Exercise objective =
Reproduce the entire listing exactly as written, apart from its pictures.

Recorded data =
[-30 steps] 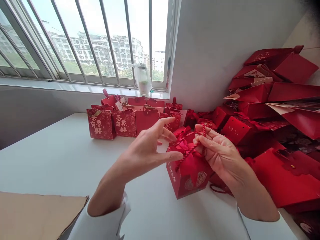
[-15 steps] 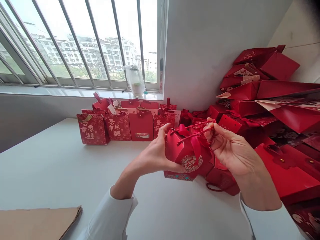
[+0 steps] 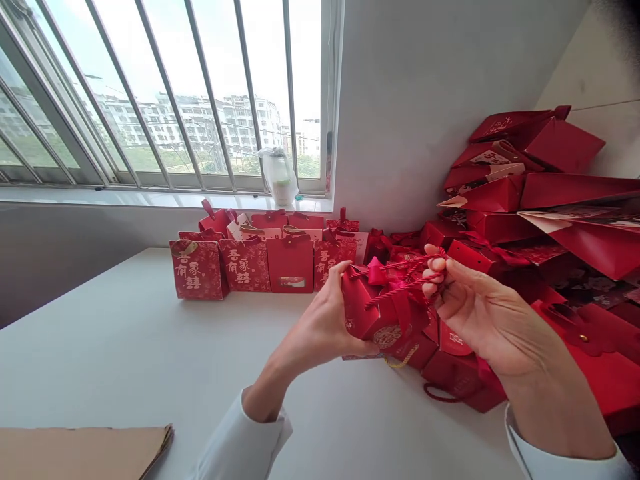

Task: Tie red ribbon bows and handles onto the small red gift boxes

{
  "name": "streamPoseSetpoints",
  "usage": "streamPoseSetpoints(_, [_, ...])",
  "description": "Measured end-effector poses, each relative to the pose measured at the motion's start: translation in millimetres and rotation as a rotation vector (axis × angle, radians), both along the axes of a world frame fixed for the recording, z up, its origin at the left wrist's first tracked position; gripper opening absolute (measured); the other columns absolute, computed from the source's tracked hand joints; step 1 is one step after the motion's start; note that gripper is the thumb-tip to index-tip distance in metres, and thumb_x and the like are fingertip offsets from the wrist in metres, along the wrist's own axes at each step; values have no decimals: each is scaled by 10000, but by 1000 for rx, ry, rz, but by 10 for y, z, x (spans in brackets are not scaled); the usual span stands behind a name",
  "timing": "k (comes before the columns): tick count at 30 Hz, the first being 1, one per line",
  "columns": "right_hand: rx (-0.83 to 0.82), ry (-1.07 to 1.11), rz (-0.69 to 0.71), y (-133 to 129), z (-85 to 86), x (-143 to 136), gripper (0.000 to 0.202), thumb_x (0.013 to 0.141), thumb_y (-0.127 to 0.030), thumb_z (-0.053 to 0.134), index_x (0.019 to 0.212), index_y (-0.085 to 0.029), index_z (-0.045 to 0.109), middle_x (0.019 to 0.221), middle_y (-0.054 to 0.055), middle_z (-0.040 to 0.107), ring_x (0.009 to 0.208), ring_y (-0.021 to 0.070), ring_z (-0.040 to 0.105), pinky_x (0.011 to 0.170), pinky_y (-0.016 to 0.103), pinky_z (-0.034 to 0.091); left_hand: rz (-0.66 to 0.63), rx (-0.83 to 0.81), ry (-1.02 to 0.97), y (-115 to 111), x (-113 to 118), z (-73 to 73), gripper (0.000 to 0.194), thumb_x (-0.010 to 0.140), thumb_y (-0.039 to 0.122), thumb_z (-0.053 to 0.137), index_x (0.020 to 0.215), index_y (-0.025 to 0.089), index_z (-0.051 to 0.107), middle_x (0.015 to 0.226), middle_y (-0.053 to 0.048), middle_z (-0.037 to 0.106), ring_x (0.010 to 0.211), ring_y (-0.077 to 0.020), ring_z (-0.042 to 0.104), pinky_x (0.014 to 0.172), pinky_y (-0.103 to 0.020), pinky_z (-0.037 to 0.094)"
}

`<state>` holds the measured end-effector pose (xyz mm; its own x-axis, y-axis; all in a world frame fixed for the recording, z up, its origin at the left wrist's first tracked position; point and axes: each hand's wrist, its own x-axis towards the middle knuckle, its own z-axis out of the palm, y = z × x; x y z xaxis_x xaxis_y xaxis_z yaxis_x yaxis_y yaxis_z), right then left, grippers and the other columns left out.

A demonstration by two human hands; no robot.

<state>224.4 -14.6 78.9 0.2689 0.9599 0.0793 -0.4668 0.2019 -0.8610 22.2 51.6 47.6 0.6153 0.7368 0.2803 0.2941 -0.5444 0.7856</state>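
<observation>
A red gift box (image 3: 362, 308) with a gold round emblem, a ribbon bow (image 3: 379, 272) and twisted rope handles sits between my hands. My left hand (image 3: 325, 323) grips its left side, thumb low on the front and fingers behind. Pinched between the thumb and fingers of my right hand (image 3: 493, 327) is the red cord handle (image 3: 400, 291), drawn up to the right of the bow. Just beyond, another red box (image 3: 463, 370) with a dark red rope loop lies on the table, partly hidden by my right hand.
Upright red gift boxes (image 3: 245, 267) stand in rows below the window. A heap of red boxes and bags (image 3: 560, 193) rises against the wall at right. A cardboard sheet (image 3: 80, 453) lies at front left on the white table (image 3: 240, 353). A plastic-wrapped container (image 3: 279, 177) stands on the sill.
The view has shifted, so the scene sits slightly lower and further right. The held box has tipped a little, its emblem turned lower. Both hands keep their grip.
</observation>
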Motion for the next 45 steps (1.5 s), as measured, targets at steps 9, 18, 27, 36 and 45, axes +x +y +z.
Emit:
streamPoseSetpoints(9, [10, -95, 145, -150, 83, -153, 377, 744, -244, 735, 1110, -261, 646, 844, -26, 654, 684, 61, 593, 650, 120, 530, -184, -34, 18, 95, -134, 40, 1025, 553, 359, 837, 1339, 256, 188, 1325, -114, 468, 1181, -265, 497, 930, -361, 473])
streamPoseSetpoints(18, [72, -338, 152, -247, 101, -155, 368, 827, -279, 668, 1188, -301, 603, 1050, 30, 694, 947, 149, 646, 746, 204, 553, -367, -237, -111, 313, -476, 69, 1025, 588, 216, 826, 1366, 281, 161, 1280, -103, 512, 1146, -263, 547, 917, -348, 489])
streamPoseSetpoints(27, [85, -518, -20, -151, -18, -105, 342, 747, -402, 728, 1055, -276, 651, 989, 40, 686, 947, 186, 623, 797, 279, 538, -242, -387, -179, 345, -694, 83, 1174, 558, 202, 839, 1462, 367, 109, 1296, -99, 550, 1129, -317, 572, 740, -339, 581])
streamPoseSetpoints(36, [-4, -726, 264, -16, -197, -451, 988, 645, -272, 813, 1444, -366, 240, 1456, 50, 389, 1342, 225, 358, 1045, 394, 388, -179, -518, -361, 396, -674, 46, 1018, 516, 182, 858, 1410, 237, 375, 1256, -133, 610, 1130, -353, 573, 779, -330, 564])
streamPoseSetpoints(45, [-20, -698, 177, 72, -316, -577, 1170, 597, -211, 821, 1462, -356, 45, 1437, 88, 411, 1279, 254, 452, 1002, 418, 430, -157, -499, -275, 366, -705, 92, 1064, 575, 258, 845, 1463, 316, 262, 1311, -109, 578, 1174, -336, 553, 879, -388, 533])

Response below =
[-30 steps] 
[-15 steps] 
[+0 steps] 

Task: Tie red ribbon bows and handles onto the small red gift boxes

{
  "name": "streamPoseSetpoints",
  "usage": "streamPoseSetpoints(_, [_, ...])",
  "description": "Measured end-effector poses, each relative to the pose measured at the motion's start: translation in millimetres and rotation as a rotation vector (axis × angle, radians), both along the axes of a world frame fixed for the recording, z up, its origin at the left wrist's first tracked position; gripper opening absolute (measured); the other columns absolute, computed from the source's tracked hand joints; step 1 is one step after the motion's start; note that gripper is the thumb-tip to index-tip distance in metres, and thumb_x and the like are fingertip offsets from the wrist in metres, along the wrist's own axes at each step; values have no decimals: each is scaled by 10000, but by 1000 for rx, ry, rz, but by 10 for y, z, x (spans in brackets are not scaled); the usual span stands behind a name",
  "timing": "k (comes before the columns): tick count at 30 Hz, the first being 1, one per line",
  "columns": "right_hand: rx (-0.83 to 0.82), ry (-1.07 to 1.11), rz (-0.69 to 0.71), y (-133 to 129), z (-85 to 86), x (-143 to 136), gripper (0.000 to 0.202), thumb_x (0.013 to 0.141), thumb_y (-0.127 to 0.030), thumb_z (-0.053 to 0.134), index_x (0.019 to 0.212), index_y (-0.085 to 0.029), index_z (-0.045 to 0.109), middle_x (0.019 to 0.221), middle_y (-0.054 to 0.055), middle_z (-0.040 to 0.107), ring_x (0.009 to 0.208), ring_y (-0.021 to 0.070), ring_z (-0.040 to 0.105), pinky_x (0.011 to 0.170), pinky_y (-0.016 to 0.103), pinky_z (-0.034 to 0.091); left_hand: rz (-0.66 to 0.63), rx (-0.83 to 0.81), ry (-1.02 to 0.97), y (-115 to 111), x (-113 to 118), z (-73 to 73), gripper (0.000 to 0.194), thumb_x (-0.010 to 0.140), thumb_y (-0.039 to 0.122), thumb_z (-0.053 to 0.137), index_x (0.020 to 0.215), index_y (-0.025 to 0.089), index_z (-0.051 to 0.107), middle_x (0.015 to 0.226), middle_y (-0.053 to 0.048), middle_z (-0.037 to 0.106), ring_x (0.010 to 0.211), ring_y (-0.077 to 0.020), ring_z (-0.042 to 0.104), pinky_x (0.014 to 0.172), pinky_y (-0.103 to 0.020), pinky_z (-0.037 to 0.094)"
}

`<state>` holds the measured end-effector pose (xyz mm; its own x-axis, y-axis; all in a world frame fixed for the recording, z up, its origin at the left wrist's first tracked position; point and axes: each hand's wrist, its own x-axis towards the middle knuckle, its own z-axis out of the palm, y = z × x; x y z xaxis_x xaxis_y xaxis_z yaxis_x yaxis_y yaxis_z), right then left, grippers and the other columns left out.

A demonstration by two human hands; no robot.

<state>224.4 -14.6 78.9 0.2689 0.9599 0.0793 -0.4668 0.2019 -0.8610 22.2 51.6 47.6 0.6153 0.7368 0.2803 0.2941 -0.5444 0.7856</state>
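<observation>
A red gift box (image 3: 362, 308) with a gold round emblem, a ribbon bow (image 3: 379, 272) and twisted rope handles sits between my hands. My left hand (image 3: 325, 323) grips its left side, thumb low on the front and fingers behind. Pinched between the thumb and fingers of my right hand (image 3: 493, 327) is the red cord handle (image 3: 400, 291), drawn up to the right of the bow. Just beyond, another red box (image 3: 463, 370) with a dark red rope loop lies on the table, partly hidden by my right hand.
Upright red gift boxes (image 3: 245, 267) stand in rows below the window. A heap of red boxes and bags (image 3: 560, 193) rises against the wall at right. A cardboard sheet (image 3: 80, 453) lies at front left on the white table (image 3: 240, 353). A plastic-wrapped container (image 3: 279, 177) stands on the sill.
The view has shifted, so the scene sits slightly lower and further right. The held box has tipped a little, its emblem turned lower. Both hands keep their grip.
</observation>
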Motion for the next 45 steps (1.5 s), as measured, targets at steps 9, 18, 27, 36 and 45, axes +x +y +z.
Emit:
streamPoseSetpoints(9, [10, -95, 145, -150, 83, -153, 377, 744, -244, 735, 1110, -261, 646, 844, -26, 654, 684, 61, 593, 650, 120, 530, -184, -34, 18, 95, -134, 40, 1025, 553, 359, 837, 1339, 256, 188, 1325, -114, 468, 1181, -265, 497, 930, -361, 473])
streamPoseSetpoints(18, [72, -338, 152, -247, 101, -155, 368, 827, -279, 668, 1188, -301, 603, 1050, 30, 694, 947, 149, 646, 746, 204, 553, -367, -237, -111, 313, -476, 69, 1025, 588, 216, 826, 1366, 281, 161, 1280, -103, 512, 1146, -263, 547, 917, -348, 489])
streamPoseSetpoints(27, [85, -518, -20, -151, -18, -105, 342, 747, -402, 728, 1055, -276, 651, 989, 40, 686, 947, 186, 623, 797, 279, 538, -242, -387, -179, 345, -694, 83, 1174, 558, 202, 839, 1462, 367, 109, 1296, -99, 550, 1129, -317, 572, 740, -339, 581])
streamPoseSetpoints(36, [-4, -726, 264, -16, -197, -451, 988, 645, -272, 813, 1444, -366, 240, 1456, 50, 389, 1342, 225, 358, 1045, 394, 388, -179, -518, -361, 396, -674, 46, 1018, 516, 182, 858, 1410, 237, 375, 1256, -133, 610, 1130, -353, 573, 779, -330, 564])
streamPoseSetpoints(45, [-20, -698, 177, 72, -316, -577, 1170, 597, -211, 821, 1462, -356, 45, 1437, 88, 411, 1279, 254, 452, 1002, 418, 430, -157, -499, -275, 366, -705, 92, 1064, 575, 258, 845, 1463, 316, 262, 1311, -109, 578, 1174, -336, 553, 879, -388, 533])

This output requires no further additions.